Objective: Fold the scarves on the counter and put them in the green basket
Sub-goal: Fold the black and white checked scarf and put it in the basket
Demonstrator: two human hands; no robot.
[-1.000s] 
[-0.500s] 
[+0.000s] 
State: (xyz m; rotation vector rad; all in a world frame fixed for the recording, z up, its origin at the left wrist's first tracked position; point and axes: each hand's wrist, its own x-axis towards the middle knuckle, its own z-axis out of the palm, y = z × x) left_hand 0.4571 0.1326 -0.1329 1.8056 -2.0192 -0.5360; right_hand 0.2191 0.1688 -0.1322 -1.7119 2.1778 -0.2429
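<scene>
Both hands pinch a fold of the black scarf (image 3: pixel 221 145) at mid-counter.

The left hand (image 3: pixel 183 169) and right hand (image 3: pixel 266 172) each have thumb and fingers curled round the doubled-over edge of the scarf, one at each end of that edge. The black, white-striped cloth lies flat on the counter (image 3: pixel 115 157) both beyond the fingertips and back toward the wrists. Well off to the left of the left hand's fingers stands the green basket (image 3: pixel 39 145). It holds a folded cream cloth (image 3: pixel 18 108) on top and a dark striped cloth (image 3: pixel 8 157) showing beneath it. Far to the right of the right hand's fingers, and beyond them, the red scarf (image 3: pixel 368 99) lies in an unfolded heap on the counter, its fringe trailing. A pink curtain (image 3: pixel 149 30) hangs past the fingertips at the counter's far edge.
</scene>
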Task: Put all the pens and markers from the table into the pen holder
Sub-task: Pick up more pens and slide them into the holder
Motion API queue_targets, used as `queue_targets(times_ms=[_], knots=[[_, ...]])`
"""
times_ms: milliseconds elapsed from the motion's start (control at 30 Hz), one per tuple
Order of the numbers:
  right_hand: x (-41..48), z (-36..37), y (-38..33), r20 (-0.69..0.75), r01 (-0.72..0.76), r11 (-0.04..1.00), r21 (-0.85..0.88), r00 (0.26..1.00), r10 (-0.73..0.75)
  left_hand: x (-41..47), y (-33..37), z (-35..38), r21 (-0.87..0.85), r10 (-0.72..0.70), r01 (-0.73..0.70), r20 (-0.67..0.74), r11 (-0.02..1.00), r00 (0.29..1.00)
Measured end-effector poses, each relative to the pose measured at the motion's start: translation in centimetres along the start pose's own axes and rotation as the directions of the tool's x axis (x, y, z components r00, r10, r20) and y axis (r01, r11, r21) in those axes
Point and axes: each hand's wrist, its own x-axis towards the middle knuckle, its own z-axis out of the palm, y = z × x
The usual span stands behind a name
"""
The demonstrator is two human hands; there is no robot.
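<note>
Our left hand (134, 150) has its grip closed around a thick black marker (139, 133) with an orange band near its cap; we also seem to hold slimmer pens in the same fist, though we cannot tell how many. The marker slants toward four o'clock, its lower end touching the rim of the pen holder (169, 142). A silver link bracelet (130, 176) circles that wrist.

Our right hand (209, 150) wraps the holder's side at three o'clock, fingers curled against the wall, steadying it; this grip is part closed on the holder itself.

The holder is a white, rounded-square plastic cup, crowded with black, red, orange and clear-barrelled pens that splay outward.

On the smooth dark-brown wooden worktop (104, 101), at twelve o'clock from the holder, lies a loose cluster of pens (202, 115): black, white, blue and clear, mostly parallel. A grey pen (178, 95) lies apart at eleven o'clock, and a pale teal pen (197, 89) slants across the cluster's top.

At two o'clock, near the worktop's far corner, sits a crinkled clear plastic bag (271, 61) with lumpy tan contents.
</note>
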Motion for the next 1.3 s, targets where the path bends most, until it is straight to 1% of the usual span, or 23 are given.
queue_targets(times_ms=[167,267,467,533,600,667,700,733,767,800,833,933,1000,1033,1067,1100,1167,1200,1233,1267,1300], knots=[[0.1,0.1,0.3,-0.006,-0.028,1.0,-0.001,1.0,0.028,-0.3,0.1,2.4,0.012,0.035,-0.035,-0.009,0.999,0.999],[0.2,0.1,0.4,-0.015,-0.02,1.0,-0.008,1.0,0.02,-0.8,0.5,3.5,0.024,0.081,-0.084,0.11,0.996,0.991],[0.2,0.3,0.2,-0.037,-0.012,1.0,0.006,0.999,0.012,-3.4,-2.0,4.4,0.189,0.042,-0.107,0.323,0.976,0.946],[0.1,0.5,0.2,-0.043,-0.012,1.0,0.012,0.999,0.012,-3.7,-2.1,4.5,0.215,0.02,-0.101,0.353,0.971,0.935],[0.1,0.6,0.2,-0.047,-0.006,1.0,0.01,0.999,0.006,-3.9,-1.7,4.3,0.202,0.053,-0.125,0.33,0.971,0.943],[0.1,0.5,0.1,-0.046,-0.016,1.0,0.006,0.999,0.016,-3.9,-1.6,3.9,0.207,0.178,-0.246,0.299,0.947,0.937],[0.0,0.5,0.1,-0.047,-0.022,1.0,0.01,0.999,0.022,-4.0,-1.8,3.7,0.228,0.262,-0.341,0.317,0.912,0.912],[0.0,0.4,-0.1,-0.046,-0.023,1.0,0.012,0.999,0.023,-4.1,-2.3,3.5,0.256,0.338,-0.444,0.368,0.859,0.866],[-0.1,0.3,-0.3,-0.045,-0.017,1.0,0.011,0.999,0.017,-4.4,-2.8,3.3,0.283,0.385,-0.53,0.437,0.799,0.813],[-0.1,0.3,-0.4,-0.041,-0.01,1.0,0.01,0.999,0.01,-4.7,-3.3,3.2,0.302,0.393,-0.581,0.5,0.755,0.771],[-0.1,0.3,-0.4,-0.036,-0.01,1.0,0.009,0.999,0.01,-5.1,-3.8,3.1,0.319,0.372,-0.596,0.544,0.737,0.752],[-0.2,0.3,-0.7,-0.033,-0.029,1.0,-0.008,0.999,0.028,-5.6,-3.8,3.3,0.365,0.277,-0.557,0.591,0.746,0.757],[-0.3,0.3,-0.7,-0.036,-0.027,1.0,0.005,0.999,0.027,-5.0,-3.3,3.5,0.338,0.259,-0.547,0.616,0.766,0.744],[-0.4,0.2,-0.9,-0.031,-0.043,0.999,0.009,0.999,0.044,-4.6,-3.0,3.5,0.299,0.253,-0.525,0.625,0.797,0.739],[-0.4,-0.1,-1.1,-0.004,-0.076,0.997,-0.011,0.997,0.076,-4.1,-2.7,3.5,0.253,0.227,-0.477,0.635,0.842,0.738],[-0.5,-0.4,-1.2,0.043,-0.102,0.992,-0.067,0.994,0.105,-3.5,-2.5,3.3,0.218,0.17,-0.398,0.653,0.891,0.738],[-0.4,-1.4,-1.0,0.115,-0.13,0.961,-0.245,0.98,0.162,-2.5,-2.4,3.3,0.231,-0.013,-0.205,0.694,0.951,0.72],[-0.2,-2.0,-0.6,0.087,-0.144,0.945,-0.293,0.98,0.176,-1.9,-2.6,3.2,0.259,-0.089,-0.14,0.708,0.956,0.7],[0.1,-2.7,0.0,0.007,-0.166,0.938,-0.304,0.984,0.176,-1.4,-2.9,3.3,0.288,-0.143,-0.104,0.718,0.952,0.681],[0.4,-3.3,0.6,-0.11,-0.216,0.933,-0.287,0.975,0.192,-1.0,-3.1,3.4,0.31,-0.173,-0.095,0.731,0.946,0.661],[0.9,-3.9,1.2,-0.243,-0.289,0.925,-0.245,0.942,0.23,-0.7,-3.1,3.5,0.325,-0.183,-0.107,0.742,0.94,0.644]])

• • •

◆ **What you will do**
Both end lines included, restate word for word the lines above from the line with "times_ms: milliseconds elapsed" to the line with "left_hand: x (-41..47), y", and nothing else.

◆ **Exercise answer**
times_ms: milliseconds elapsed from the motion's start (control at 30 Hz), one per tuple
Order of the numbers:
  right_hand: x (-41..48), z (-36..37), y (-38..33), r20 (-0.69..0.75), r01 (-0.72..0.76), r11 (-0.04..1.00), r21 (-0.85..0.88), r00 (0.26..1.00), r10 (-0.73..0.75)
  left_hand: x (-41..47), y (-33..37), z (-35..38), r21 (-0.87..0.85), r10 (-0.72..0.70), r01 (-0.73..0.70), r20 (-0.67..0.74), r11 (-0.02..1.00), r00 (0.29..1.00)

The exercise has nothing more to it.